_What you should do_. The result should be the listing below restated word for word, with images left out.

_Collected material_.
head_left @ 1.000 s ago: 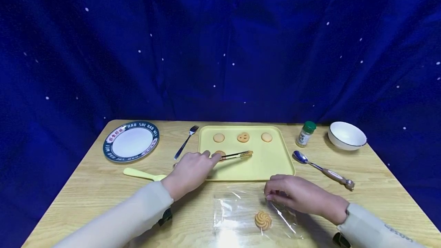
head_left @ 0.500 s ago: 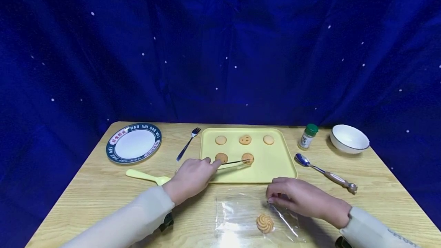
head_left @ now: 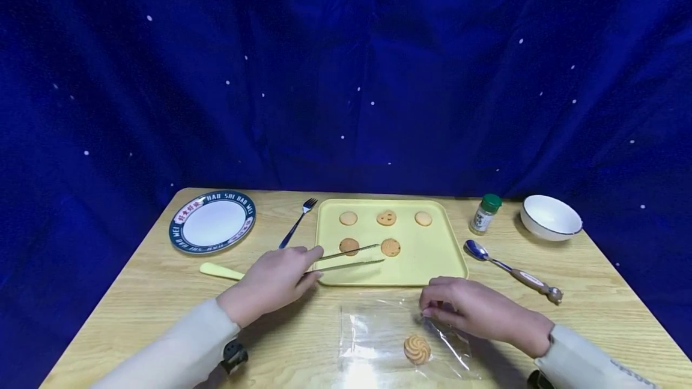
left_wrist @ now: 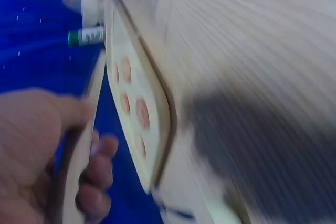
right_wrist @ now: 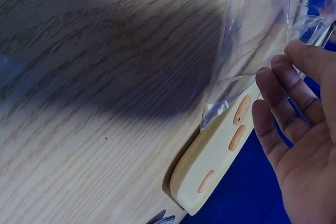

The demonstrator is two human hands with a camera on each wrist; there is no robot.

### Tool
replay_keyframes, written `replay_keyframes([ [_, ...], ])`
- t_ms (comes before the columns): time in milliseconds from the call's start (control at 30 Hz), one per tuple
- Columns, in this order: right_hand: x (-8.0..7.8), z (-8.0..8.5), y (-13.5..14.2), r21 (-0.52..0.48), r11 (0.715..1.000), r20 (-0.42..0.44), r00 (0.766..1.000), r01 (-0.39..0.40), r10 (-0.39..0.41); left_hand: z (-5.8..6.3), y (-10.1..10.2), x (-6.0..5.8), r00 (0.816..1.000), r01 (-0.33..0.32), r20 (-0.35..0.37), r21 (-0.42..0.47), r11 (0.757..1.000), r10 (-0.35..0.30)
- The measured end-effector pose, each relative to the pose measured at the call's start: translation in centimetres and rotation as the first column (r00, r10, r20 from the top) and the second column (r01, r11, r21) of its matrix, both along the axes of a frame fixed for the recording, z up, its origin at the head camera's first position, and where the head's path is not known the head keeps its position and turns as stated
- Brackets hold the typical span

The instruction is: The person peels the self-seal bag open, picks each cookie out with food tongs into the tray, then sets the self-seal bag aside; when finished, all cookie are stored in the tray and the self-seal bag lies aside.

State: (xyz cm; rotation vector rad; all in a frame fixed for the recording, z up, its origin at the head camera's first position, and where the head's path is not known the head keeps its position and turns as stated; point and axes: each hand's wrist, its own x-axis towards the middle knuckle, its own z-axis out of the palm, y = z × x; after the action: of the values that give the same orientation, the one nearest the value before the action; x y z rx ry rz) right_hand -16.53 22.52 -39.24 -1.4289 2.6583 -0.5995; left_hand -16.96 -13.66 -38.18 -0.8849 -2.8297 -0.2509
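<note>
My left hand point(head_left: 276, 281) holds a pair of tongs point(head_left: 351, 265) over the tray's front left. The two tong arms are spread apart with nothing between their tips. Just beyond the tips, a brown speckled cookie point(head_left: 390, 247) lies flat on the pale yellow tray point(head_left: 427, 266). Another brown cookie point(head_left: 348, 247) lies to its left, partly behind the upper tong arm. My right hand point(head_left: 470, 311) pinches the edge of a clear plastic bag point(head_left: 373, 323) between thumb and fingertips. A swirl cookie point(head_left: 417, 349) shows through the bag in front of the tray.
Three cookies, one of them holed point(head_left: 386, 217), line the tray's back. Left stand a blue-rimmed plate point(head_left: 212, 223), a fork point(head_left: 297, 224) and a yellow-handled utensil point(head_left: 220, 271). Right are a green-capped jar point(head_left: 483, 215), a spoon point(head_left: 513, 271) and a white bowl point(head_left: 550, 218).
The tongs have let go of the brown cookie, which now rests on the tray. Their arms have spread, and my left hand has drawn back to the left. My right hand stays put.
</note>
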Motion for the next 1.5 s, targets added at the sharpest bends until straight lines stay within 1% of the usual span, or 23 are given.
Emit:
replay_keyframes([
  [67,0.0,0.1,0.0,0.002,1.0,0.014,1.0,0.011,-0.011,0.5,-1.5,0.5,0.996,0.005,0.083,0.031,1.0,-0.008],
  [133,0.1,0.2,0.0,0.004,1.0,0.027,1.0,0.016,-0.016,1.0,-3.1,1.0,0.985,0.017,0.167,0.068,0.998,-0.028],
  [200,0.1,0.3,0.1,0.004,1.0,0.035,0.999,0.015,-0.016,1.5,-4.6,1.3,0.966,0.029,0.252,0.112,0.993,-0.056],
  [300,0.0,0.3,0.0,0.004,1.0,0.033,0.999,0.013,-0.013,2.2,-6.8,1.7,0.93,0.062,0.343,0.202,0.977,-0.129],
  [400,0.0,0.3,-0.1,0.003,1.0,0.032,0.999,0.019,-0.019,2.9,-8.6,2.1,0.895,0.075,0.402,0.296,0.952,-0.196],
  [467,-0.1,0.2,-0.1,0.002,1.0,0.032,0.999,0.024,-0.024,3.1,-9.3,2.4,0.875,0.076,0.428,0.339,0.938,-0.226],
  [500,-0.1,0.2,-0.2,0.0,1.0,0.029,0.999,0.022,-0.022,3.1,-9.5,2.6,0.869,0.085,0.433,0.351,0.933,-0.242],
  [600,0.0,0.2,-0.2,-0.004,1.0,0.033,0.999,0.019,-0.019,2.6,-9.3,3.0,0.839,0.111,0.464,0.363,0.925,-0.283],
  [667,0.0,0.2,-0.2,-0.007,1.0,0.038,0.999,0.018,-0.018,2.1,-8.8,3.3,0.831,0.143,0.465,0.353,0.925,-0.306],
  [700,0.1,0.2,-0.2,-0.007,1.0,0.042,0.999,0.019,-0.018,1.8,-8.5,3.4,0.831,0.155,0.461,0.343,0.927,-0.31],
  [767,0.2,0.2,-0.2,-0.007,1.0,0.053,0.998,0.021,-0.021,1.2,-7.7,3.8,0.835,0.158,0.462,0.317,0.935,-0.298],
  [800,0.2,0.2,-0.3,-0.008,1.0,0.056,0.998,0.021,-0.021,1.0,-7.2,3.9,0.841,0.161,0.455,0.306,0.938,-0.293],
  [900,0.1,0.2,-0.3,-0.009,1.0,0.054,0.998,0.023,-0.022,0.3,-5.8,4.3,0.863,0.145,0.439,0.259,0.955,-0.25],
  [1000,0.1,0.2,-0.4,-0.015,1.0,0.046,0.999,0.017,-0.017,-0.5,-4.5,4.5,0.878,0.133,0.425,0.224,0.965,-0.22],
  [1067,0.0,0.2,-0.4,-0.019,1.0,0.044,0.999,0.016,-0.015,-0.9,-3.6,4.4,0.88,0.139,0.421,0.212,0.967,-0.219],
  [1167,0.0,0.3,-0.5,-0.018,1.0,0.05,0.999,0.014,-0.014,-1.4,-2.4,4.4,0.876,0.167,0.416,0.212,0.963,-0.244],
  [1267,0.0,0.3,-0.5,-0.009,1.0,0.062,0.998,0.022,-0.021,-1.5,-1.2,4.3,0.871,0.2,0.409,0.212,0.957,-0.273],
  [1367,0.0,0.4,-0.5,-0.007,1.0,0.067,0.998,0.019,-0.019,-1.6,0.0,4.2,0.874,0.224,0.391,0.2,0.954,-0.288],
  [1500,0.0,0.3,-0.4,-0.014,1.0,0.058,0.998,0.012,-0.012,-1.6,1.3,4.0,0.884,0.249,0.365,0.164,0.954,-0.293],
])
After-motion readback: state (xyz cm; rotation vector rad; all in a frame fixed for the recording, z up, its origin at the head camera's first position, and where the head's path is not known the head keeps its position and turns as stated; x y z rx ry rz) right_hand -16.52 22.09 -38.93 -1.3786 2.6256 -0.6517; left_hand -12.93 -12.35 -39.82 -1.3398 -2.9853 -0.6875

_Solution for this problem_.
head_left @ 1.000 s ago: 
head_left @ 0.500 s ago: 
head_left @ now: 
left_wrist @ now: 
right_wrist @ now: 

The demonstrator is two human hands with a camera on each wrist; there is no robot.

### Tool
replay_keyframes, written `replay_keyframes([ [_, ...], ])`
- t_ms (comes before the columns): time in milliseconds from the call's start (control at 30 Hz), one per tuple
- Columns, in this order: right_hand: x (-8.0..7.8), z (-8.0..8.5), y (-13.5..14.2), r21 (-0.52..0.48), r11 (0.715..1.000), r20 (-0.42..0.44), r00 (0.766..1.000), r01 (-0.39..0.40), r10 (-0.39..0.41); left_hand: z (-5.8..6.3), y (-10.1..10.2), x (-6.0..5.8), r00 (0.816..1.000), r01 (-0.33..0.32), r20 (-0.35..0.37), r21 (-0.42..0.47), r11 (0.757..1.000), r10 (-0.35..0.30)
- The measured end-effector pose, each relative to the pose measured at the call's start: translation in centimetres and rotation as the first column (r00, r10, r20 from the top) and the second column (r01, r11, r21) of its matrix, both along the axes of a frame fixed for the recording, z up, its origin at the head camera's first position, and where the head's path is not known the head keeps its position and turns as stated
- Brackets hold the typical span

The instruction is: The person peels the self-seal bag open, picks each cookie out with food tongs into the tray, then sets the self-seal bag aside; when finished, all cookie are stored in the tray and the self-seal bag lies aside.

State: (xyz cm; rotation vector rad; all in a frame fixed for the recording, z up, its origin at the head camera's first position, and where the head's path is not known the head keeps its position and turns as stated; point and axes: each hand's wrist, its own x-axis towards the middle knuckle, its own z-axis out of the palm, y = z × x; after the action: of the values that give the same orientation, the one nearest the value before the action; x y z rx ry rz) right_hand -16.53 22.52 -39.24 -1.4289 2.6583 -0.5995; left_hand -16.96 -13.66 -38.18 -0.8849 -2.8297 -0.2509
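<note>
My left hand point(head_left: 276, 281) holds a pair of tongs point(head_left: 351, 265) over the tray's front left. The two tong arms are spread apart with nothing between their tips. Just beyond the tips, a brown speckled cookie point(head_left: 390, 247) lies flat on the pale yellow tray point(head_left: 427, 266). Another brown cookie point(head_left: 348, 247) lies to its left, partly behind the upper tong arm. My right hand point(head_left: 470, 311) pinches the edge of a clear plastic bag point(head_left: 373, 323) between thumb and fingertips. A swirl cookie point(head_left: 417, 349) shows through the bag in front of the tray.
Three cookies, one of them holed point(head_left: 386, 217), line the tray's back. Left stand a blue-rimmed plate point(head_left: 212, 223), a fork point(head_left: 297, 224) and a yellow-handled utensil point(head_left: 220, 271). Right are a green-capped jar point(head_left: 483, 215), a spoon point(head_left: 513, 271) and a white bowl point(head_left: 550, 218).
The tongs have let go of the brown cookie, which now rests on the tray. Their arms have spread, and my left hand has drawn back to the left. My right hand stays put.
</note>
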Motion for the next 1.5 s, targets added at the sharpest bends until straight lines stay within 1% of the usual span, or 23 are given.
Emit:
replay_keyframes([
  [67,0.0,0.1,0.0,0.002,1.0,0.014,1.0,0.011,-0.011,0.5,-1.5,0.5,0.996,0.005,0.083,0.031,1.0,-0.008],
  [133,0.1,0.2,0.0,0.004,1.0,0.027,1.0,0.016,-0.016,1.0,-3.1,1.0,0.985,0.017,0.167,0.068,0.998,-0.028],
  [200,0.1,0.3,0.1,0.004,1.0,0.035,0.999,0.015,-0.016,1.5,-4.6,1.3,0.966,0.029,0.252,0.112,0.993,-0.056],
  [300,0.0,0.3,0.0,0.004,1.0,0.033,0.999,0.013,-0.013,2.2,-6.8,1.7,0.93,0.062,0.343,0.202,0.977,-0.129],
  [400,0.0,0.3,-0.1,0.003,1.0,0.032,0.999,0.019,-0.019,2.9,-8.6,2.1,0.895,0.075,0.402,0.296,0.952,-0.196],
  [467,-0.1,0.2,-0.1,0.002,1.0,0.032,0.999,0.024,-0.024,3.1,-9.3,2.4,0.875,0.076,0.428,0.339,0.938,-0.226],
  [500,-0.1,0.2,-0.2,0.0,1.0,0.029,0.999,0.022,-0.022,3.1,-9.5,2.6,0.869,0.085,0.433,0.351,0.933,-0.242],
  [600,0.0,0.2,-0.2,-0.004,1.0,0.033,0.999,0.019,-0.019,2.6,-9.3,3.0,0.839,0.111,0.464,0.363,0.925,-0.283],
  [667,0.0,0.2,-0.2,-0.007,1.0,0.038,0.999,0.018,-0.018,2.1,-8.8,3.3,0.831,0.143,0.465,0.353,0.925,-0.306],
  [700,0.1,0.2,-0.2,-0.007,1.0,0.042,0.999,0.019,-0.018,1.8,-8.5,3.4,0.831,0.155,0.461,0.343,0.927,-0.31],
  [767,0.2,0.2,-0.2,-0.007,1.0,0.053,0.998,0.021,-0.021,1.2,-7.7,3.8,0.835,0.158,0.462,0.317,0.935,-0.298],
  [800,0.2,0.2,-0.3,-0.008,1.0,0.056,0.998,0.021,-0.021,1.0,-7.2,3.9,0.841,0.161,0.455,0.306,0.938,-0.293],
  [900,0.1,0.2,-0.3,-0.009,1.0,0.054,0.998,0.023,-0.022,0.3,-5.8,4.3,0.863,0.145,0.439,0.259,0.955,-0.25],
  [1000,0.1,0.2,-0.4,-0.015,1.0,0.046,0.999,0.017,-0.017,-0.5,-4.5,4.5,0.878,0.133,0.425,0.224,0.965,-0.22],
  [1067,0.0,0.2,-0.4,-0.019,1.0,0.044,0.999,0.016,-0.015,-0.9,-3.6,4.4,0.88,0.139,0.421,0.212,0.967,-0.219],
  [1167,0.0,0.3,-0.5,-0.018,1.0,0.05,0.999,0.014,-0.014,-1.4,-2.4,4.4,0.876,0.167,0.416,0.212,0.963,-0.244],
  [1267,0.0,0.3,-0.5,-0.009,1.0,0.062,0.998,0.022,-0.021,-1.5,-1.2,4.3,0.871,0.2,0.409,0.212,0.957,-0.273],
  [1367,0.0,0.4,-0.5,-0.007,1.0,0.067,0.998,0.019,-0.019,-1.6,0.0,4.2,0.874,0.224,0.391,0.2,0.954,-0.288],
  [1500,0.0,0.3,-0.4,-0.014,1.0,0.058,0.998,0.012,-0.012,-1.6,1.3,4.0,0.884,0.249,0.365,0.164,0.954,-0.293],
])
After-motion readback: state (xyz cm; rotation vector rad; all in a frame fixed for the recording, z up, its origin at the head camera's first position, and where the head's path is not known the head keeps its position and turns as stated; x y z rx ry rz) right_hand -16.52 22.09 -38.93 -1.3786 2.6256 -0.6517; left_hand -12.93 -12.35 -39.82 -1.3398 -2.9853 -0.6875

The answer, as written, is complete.